[cnn-photo-caption image= http://i2.cdn.turner.com/cnn/2010/images/07/07/art.manchin.file.jpg caption ="West Virginia Gov. Joe Manchin told reporters that he is considering seeking the late Sen. Robert Byrd's Senate seat."]
(CNN) - West Virginia Gov. Joe Manchin says he'll push to hold a special election this November to fill the remaining two years of the term of late Sen. Robert Byrd.
Manchin, a popular two-term Democratic governor, also told reporters that he "would highly consider" seeking the seat himself - a statement that is not surprising given Manchin was already thought to be interested in running for the Senate in 2012, when the election is currently scheduled.
Manchin made his announcement during a news conference Wednesday with reporters at the state capitol in Charleston, West Virginia, one day after Byrd was buried. The 92 year old Democratic lawmaker, who died last week, was the longest serving senator in U.S. history.

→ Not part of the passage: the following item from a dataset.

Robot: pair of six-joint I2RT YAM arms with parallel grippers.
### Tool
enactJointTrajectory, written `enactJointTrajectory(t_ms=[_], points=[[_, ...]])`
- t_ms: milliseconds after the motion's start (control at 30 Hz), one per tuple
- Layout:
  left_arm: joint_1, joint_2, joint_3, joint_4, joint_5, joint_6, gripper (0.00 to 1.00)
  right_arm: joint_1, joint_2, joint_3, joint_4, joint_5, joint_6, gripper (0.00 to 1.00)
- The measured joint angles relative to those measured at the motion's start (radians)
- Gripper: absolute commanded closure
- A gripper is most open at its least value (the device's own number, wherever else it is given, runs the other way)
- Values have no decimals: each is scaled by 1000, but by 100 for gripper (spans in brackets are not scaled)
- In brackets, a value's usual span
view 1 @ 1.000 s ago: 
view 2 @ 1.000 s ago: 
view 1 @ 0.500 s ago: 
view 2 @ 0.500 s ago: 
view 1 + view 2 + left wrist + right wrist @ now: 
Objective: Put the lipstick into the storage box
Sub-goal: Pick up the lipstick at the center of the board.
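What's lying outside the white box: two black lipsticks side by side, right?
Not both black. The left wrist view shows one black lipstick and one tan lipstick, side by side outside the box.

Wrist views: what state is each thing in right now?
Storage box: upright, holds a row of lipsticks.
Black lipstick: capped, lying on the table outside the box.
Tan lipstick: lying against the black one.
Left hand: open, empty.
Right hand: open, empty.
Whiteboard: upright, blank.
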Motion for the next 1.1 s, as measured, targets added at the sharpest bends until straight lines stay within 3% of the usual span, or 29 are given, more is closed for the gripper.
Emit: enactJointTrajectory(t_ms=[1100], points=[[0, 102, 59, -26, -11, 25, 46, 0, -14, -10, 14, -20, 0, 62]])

Last week West Virginia Secretary of State Natalie Tennant said that state law dictated that no special election could be held until 2012. Since then, there have been calls by conservative and business groups to hold the special election this year. On Friday, Tennant also urged for the law to be changed and the election to be moved up.
Rep. Shelley Moore Capito of West Virginia Wednesday morning also joined those calls, saying that the state legislature should change the state law. State lawmakers are scheduled to meet again later this month. If there is a special election, Capito could be the GOP's top contender for the seat.
Manchin told reporters that he's asking state Attorney General Darrell McGraw, a Democrat, to rule on whether an election can be held as early as this November. Manchin says he hopes the attorney general will have a decision by next week. He also did not dismiss moving up the election through a move by the state legislature.
West Virginia law dictates that the governor has the power to name an immediate replacement for Byrd. Manchin says he doesn't want to appoint someone who would serve for two and a half years without the people's consent.
"I believe in the power of the vote," Manchin told reporters.
If the contest is held this November, it would add another possible Senate pick up potential for the Republicans and would help their odds at possibly retaking control of the chamber. The GOP needs to re-take 10 Senate seats to regain the majority.
The state's largest union, the West Virginia chapter of the AFL-CIO, has urged Manchin to name himself to the seat, but the governor has said he will not do so.
Manchin told reporters that he will not move forward on selecting any replacement or on his decisions to run for the vacant Senate seat until McGraw returns his ruling on when the election can be held.